* _YOUR ASSIGNMENT_: In the entries below, which lines run from the one containing "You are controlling" to the one containing "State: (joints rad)"? Copy exactly those lines, ends included, and no others.

◆ ◆ ◆ ◆

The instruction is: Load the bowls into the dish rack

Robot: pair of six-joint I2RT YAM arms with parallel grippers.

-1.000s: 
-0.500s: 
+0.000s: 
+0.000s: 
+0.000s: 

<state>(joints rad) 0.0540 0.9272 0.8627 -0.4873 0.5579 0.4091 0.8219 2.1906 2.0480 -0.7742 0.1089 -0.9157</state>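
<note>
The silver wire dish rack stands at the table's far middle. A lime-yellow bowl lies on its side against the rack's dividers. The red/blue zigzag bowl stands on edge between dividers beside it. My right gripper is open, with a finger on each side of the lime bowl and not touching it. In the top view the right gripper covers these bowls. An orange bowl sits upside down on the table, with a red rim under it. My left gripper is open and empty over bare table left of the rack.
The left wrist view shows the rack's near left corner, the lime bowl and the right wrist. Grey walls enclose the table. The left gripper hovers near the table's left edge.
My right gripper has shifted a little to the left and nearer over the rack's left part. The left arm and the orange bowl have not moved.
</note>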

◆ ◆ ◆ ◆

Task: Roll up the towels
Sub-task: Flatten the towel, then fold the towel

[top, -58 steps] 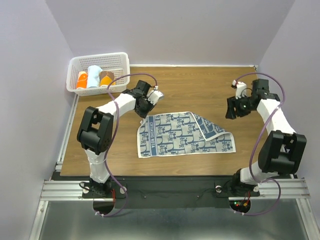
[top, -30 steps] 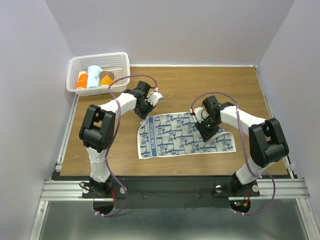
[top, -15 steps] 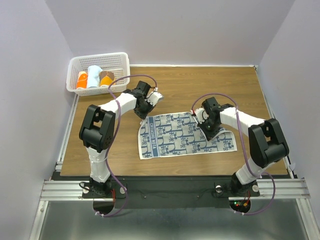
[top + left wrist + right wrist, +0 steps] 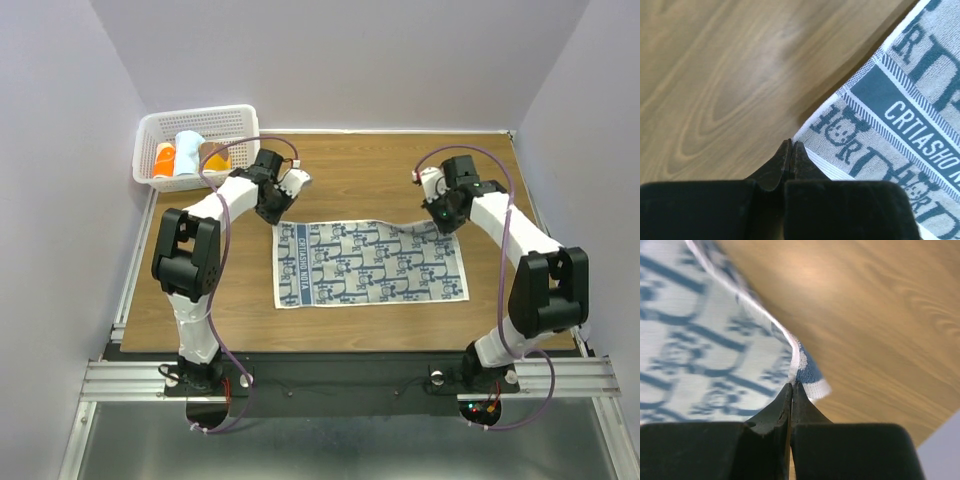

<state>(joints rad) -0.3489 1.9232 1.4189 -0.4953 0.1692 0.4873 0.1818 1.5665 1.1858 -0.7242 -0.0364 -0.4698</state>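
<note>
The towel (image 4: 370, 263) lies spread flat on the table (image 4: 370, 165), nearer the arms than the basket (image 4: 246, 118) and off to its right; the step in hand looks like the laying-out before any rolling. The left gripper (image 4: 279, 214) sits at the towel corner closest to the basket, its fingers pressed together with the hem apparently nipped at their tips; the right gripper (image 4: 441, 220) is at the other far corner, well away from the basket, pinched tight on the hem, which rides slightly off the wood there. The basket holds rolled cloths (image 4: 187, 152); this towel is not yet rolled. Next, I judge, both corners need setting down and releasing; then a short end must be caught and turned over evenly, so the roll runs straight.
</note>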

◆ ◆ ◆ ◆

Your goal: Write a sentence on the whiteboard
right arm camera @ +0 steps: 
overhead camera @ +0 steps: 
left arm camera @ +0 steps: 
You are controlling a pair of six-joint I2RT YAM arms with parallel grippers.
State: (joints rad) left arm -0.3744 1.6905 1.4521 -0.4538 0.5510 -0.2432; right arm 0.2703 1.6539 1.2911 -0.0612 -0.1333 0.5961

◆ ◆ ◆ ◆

* _OUTPUT_:
You are controlling a pair of six-joint I2RT YAM arms with parallel grippers.
State: (joints rad) left arm -0.3744 1.6905 1.4521 -0.4538 0.5510 -0.2432; right arm 0.2703 1.6539 1.2911 -0.0612 -0.1333 0.5961

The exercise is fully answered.